Based on the 2006 Italian non-fiction bestseller that made its journalist author Roberto Saviano into both a literary sensation and fugitive from the mob at the age of 26, Gomorrah is a sprawling crime film involving a range of characters and narratives linked via their individual contributions to the poisoned ecosystem of the Camorra, the powerful, organized syndicate whose influence seeps deep into the social fabric of its native Naples, of Italy, and beyond. As directed by Matteo Garrone, this is a film that weaves its way through an immense grid of institutionalized crime as though it were charting an infernal floor plan in time. It’s an epic without the token grandiosity. An epic of pathos? Anyway, something uniquely monstrous, cold and fascinating, and not to be missed.
Waste and disposal form the bedrock of Gomorrah. The proliferation both literally and figuratively throughout is a product of the film’s structural and thematic elegance. That life is cheap here is made clear from the slaughter in the spa that kicks things off. The motives behind these killings are left unexplained because, really, what difference does it make? The carnage is conveyed flatly, the camera nonplussed by the display of a few more bodies being tossed into the mafia’s self-generating meat grinder. Garrone’s approach to the material emphasizes the network and durability of crime, not its allure, because its allure isn’t even necessary in a milieu that dutifully perpetuates its existence. The world of Gomorrah is deterministic. There is no ethnic charm. There is no glamour, no beauty, no opera to the violence, no catchy tunes or flamboyant editing or orgasmic geysers of blood. But there’s plenty horror and insight, too, or at the very least inspired exposé. You have to admire Martin Scorsese for coming on as presenter of Gomorrah for its North American release. It’s in many ways the antithesis of the sort of exhilarating, frenetic bloodletting found in several of Scorsese’s most celebrated films, but Scorsese’s smart enough to recognize that this is precisely why the film is vital. By taking distance from its subject, by capturing it in a documentary style conventionally alien to the genre, Gomorrah excavates the myth of the crime syndicate in a way I don’t think we’ve seen before.

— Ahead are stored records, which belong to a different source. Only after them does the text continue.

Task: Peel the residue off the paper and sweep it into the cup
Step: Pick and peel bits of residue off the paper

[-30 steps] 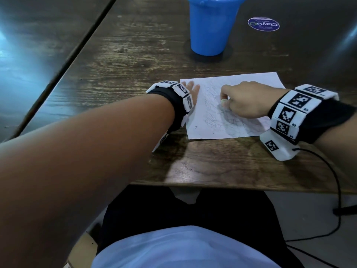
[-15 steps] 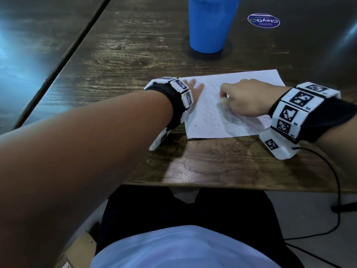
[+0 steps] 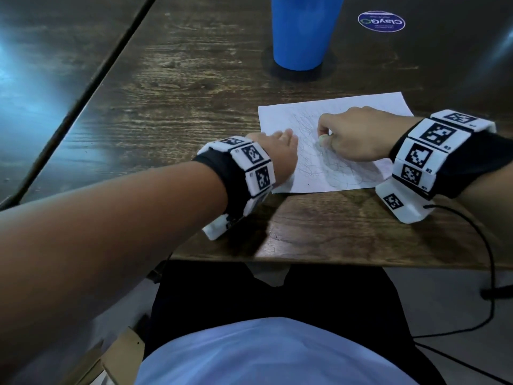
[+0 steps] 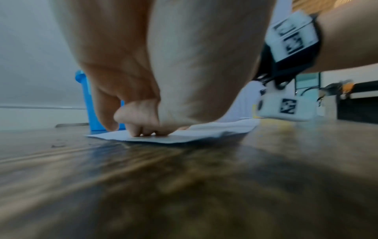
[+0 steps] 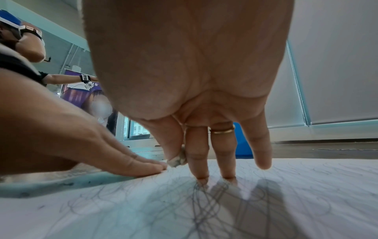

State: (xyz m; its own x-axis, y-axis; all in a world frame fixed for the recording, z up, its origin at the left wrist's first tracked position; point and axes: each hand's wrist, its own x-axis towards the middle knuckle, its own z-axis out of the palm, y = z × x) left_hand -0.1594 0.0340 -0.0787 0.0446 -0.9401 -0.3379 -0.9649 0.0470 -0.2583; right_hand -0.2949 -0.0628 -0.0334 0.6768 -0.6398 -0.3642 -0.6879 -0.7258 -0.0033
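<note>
A white paper (image 3: 280,118) covered in pencil scribbles lies on the dark wooden table. My left hand (image 3: 286,137) presses flat on its left edge, fingers straight; the right wrist view shows those fingers (image 5: 143,165) lying on the sheet (image 5: 306,186). My right hand (image 3: 326,134) rests on the middle of the paper. Its thumb and index finger pinch a small whitish lump (image 5: 176,159), while the middle and ring fingertips touch the sheet. A blue cup (image 3: 302,31) stands upright beyond the paper, apart from both hands.
A round purple sticker (image 3: 381,21) is stuck to the table behind the cup on the right. A black cable (image 3: 488,245) hangs off the near edge by my right wrist. A seam (image 3: 111,59) between tables runs diagonally at left.
My left hand has slid slightly to the right, further onto the paper. My right hand keeps its pinch at about the same spot.
</note>
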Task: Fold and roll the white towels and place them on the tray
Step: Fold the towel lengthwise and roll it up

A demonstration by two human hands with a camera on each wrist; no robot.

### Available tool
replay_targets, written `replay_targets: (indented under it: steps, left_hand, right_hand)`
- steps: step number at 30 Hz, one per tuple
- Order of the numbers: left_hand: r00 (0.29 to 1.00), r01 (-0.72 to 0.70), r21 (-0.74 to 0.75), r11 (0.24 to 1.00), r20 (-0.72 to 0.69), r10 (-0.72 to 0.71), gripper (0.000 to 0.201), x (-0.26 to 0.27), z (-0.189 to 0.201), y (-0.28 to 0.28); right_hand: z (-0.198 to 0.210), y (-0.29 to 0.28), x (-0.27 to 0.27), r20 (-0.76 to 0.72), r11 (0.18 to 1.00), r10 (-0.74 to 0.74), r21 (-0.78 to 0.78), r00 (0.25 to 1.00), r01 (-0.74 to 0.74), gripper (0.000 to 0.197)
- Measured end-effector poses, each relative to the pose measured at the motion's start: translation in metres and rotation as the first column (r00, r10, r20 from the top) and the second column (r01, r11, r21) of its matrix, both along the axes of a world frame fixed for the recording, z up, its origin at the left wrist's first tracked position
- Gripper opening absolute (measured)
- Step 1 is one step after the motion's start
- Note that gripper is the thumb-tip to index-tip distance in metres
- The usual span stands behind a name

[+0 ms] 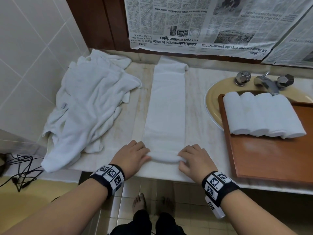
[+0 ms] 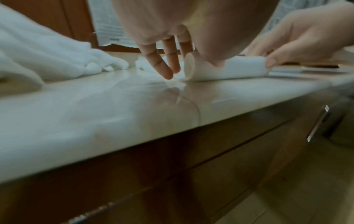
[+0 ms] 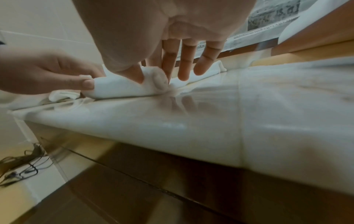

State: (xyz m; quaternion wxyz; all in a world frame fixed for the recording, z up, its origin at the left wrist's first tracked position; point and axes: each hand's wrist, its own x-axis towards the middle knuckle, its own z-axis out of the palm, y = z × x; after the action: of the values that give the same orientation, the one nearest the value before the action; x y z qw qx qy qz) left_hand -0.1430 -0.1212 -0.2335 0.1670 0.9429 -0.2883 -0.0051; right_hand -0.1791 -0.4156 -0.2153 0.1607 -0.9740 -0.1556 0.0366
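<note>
A long folded towel (image 1: 166, 106) lies on the counter (image 1: 199, 102), running from the wall to the near edge, where its end is rolled up. The left hand (image 1: 131, 156) holds the roll's left end, the right hand (image 1: 194, 160) its right end, fingers curled over it. Left of the towel sits a crumpled pile (image 1: 88, 107) of white towels. Right of it, a wooden tray (image 1: 271, 158) rests over the sink (image 1: 213, 100), with four rolls (image 1: 260, 114) side by side at its far end, near the tap (image 1: 267, 82). Newspaper (image 1: 211, 24) covers the wall beyond.
</note>
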Motion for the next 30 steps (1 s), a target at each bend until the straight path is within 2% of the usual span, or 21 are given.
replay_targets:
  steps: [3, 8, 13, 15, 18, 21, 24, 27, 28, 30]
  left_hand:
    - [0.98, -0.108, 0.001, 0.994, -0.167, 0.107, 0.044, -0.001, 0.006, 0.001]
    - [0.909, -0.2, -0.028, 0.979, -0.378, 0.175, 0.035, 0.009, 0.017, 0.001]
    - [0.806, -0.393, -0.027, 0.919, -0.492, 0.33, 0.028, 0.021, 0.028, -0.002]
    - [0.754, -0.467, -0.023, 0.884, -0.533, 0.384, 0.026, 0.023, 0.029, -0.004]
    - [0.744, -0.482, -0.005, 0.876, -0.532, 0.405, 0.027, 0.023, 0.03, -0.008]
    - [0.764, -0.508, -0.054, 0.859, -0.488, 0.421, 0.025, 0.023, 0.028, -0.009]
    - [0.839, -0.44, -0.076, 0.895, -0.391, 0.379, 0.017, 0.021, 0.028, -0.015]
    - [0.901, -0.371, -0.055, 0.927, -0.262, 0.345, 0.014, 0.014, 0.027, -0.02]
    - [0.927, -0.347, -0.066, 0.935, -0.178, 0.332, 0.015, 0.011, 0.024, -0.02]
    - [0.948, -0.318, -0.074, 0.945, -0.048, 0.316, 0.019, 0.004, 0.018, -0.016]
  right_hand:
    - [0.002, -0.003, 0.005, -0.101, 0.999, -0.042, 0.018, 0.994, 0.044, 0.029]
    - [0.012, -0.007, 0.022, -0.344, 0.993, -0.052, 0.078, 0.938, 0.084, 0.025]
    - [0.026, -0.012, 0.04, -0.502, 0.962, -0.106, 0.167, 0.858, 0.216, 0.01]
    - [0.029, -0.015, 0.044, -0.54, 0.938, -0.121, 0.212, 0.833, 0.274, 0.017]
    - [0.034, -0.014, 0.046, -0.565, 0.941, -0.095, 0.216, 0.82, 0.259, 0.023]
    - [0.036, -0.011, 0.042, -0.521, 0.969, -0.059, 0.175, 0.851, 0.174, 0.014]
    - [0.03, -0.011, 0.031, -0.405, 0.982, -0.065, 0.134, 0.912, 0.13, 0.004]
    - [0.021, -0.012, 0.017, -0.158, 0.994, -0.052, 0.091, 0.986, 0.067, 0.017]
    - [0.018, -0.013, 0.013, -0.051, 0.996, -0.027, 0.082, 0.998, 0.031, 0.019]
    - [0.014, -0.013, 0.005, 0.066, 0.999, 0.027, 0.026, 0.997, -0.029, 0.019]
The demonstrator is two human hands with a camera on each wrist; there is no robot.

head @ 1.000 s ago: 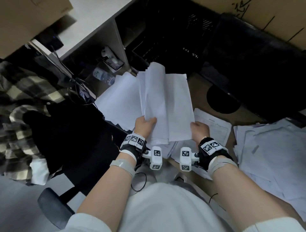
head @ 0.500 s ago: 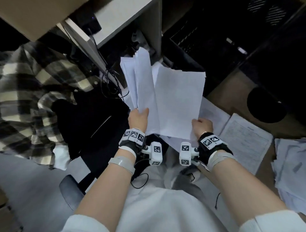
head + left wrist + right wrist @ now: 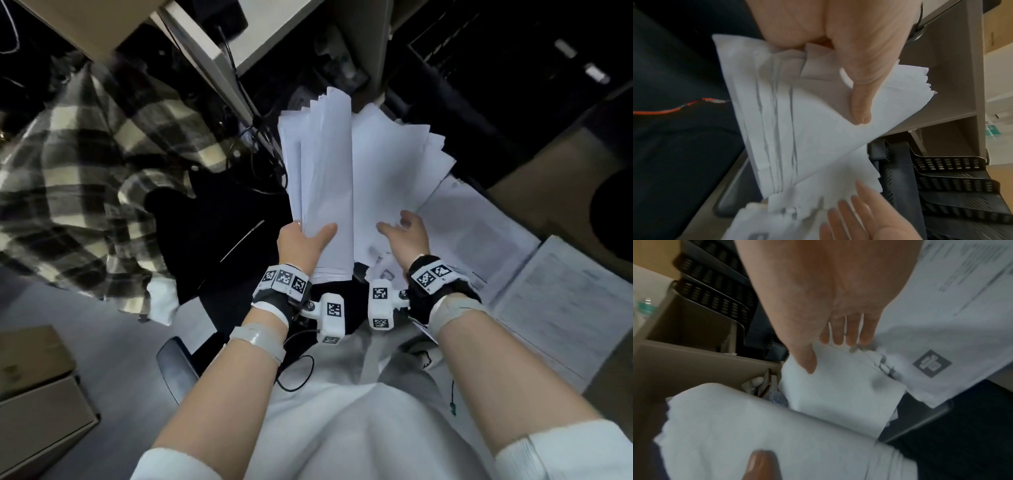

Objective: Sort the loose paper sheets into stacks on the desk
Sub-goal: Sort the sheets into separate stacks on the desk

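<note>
My left hand (image 3: 303,240) grips a thick bundle of white sheets (image 3: 325,171) by its lower edge, thumb pressed on top, and holds it upright and slightly fanned. In the left wrist view the thumb (image 3: 859,91) lies across the bundle (image 3: 807,129). My right hand (image 3: 402,229) is open with straight fingers, over a second fan of blank sheets (image 3: 387,164) beside the bundle. In the right wrist view its fingertips (image 3: 846,337) touch those sheets (image 3: 838,394). Printed sheets (image 3: 479,240) lie on the brown desk (image 3: 548,178) to the right.
A plaid shirt (image 3: 85,164) and a black garment (image 3: 212,219) hang over a chair at left. Black mesh letter trays (image 3: 953,178) stand behind the papers under a grey shelf (image 3: 953,81). Another printed stack (image 3: 565,308) lies at right. A cardboard box (image 3: 37,394) sits at lower left.
My right hand has let go of the sheets' lower right corner and opened. The left hand keeps its hold on the bundle, and the sheets on the right have fanned out.
</note>
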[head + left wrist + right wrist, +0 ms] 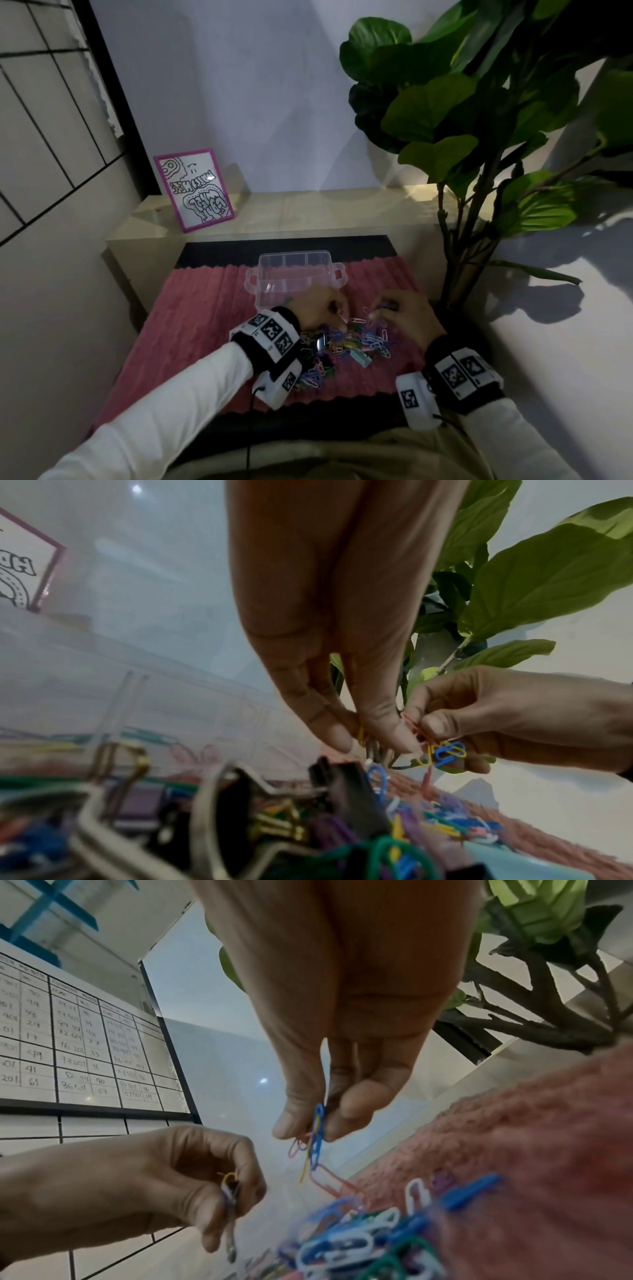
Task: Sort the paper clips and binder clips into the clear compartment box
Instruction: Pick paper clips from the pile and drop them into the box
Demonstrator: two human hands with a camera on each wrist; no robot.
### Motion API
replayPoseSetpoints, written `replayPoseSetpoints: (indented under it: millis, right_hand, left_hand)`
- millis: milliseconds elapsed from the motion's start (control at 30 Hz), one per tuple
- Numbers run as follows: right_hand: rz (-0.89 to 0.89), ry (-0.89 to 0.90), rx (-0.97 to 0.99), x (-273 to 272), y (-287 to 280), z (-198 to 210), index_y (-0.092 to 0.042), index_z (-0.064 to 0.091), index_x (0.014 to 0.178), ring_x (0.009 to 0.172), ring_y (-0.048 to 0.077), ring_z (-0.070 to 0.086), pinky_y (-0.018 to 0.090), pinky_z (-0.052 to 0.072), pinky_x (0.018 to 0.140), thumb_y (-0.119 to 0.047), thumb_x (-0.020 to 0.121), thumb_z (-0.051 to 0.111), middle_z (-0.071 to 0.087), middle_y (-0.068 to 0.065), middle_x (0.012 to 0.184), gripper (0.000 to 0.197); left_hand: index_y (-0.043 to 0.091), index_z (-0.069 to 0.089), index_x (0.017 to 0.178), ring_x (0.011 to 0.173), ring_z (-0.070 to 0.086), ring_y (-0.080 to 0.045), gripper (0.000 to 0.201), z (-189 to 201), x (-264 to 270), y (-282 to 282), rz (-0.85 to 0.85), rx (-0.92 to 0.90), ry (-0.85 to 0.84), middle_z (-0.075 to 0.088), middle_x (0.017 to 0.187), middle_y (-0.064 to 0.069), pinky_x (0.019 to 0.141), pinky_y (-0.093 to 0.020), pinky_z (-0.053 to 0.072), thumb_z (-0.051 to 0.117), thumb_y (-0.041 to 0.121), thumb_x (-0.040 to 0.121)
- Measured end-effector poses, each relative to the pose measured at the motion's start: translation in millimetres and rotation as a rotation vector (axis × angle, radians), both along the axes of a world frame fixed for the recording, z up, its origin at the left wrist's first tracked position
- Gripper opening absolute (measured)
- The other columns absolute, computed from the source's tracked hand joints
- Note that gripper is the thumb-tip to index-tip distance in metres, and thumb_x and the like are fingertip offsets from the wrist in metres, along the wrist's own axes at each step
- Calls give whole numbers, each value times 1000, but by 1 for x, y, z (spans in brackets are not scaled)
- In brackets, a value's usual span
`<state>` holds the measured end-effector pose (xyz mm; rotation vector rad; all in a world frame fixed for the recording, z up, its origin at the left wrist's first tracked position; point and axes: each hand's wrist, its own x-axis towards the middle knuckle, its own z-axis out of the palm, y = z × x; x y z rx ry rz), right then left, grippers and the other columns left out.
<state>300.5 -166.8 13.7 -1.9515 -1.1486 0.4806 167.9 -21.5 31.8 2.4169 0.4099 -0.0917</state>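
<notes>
The left hand (317,308) hangs over the far left edge of the pile (346,346), its fingers curled down and pinching a few small clips (230,1185), one yellow and the others dark (their kind is too blurred to tell). The right hand (402,313) hovers just beside it over the pile's far right edge, thumb and fingers pinching a tangled bunch (441,753) of blue, yellow and pink paper clips; a pink one dangles from the bunch toward the pile. The two hands are near each other, fingertips close but apart.

The pile lies on a pink ribbed mat (205,308) on the worktop (144,246), between the two wrists. It mixes coloured paper clips with binder clips (346,796), whose black bodies and metal handles show in the left wrist view. A pale teal block (361,358) sits at the pile's near right side.

The clear box (294,279) stands open on the mat just beyond the hands, with dividers along its far side. What its compartments hold cannot be told from the head view.

Further back, a pink-framed drawing (193,190) leans against the wall on a pale ledge (342,212). A large-leaved plant (479,120) rises at the right. Both wrists wear white units printed with black markers, over white sleeves.
</notes>
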Motion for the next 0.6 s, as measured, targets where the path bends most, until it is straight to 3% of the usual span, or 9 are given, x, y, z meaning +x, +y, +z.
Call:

There are two young punks (Marco Macor and Ciro Petrone) under the idiotic belief that they can work independently and even in opposition to the Camorra. They delight in stealing a secret stash of heavy weaponry, and a memorable sequence finds them stripping to their underpants and running along some sludge-lined shoreline blowing random shit up. There is a dour money handler (Gianfelice Imparato) who makes the rounds of the dismal housing complex that functions as the film’s nucleus, collecting and doling out payments. There’s a 13-year-old (Salvatore Abruzzese) who feels ready to be recruited into the Camorra, allowing himself to be shot in the chest while wearing a battered old ballistic vest. “Now you’re a man,” he’s told afterwards. He seems so young, but his youth’s put in perspective by a bleakly comical scene in which a large crew of little kids are employed to drive trucks whose pedals they can’t reach and whose dashboards they can’t see over. In one of the film’s most surprising narratives we find a compromised tailor (Salvatore Cantalupo) who risks his life to teach a warehouse full of Asians the finer points of haute design and construction. He’s escorted to the training facility in the trunk of a car. The tailor was for me the closer thing the film offers to identification, perhaps because of the character’s almost singular thread of integrity, perhaps for the simple fact that Cantalupo gives such a curiously detailed and intriguingly enigmatic performance.
My favourite part of Gomorrah however involves a businessman (Toni Servillo) and his apprentice (Carmine Paternoster) who find locations for their hired crews to illegally dump toxic waste. It’s rare to find modern stories that explore waste disposal as a major theme, through Don DeLillo’s Underworld serves as a brilliant prototype. Where we put the colossal heaps of poisonous trash is arguably one of the great taboo subjects, its invisibility—at least in wealthy countries—being essential to our false sense of peace with our surroundings. It’s an inspired metaphor that manifests here in some awesome and troubling imagery. The burial of undesirable matter is brutally echoed toward the film’s end, when the bodies of undesirable men are disposed of through similar means. I suppose the only hope we’re given that this state of affairs might change comes through the implication that, sooner or later, everything poorly interred will rise to the surface.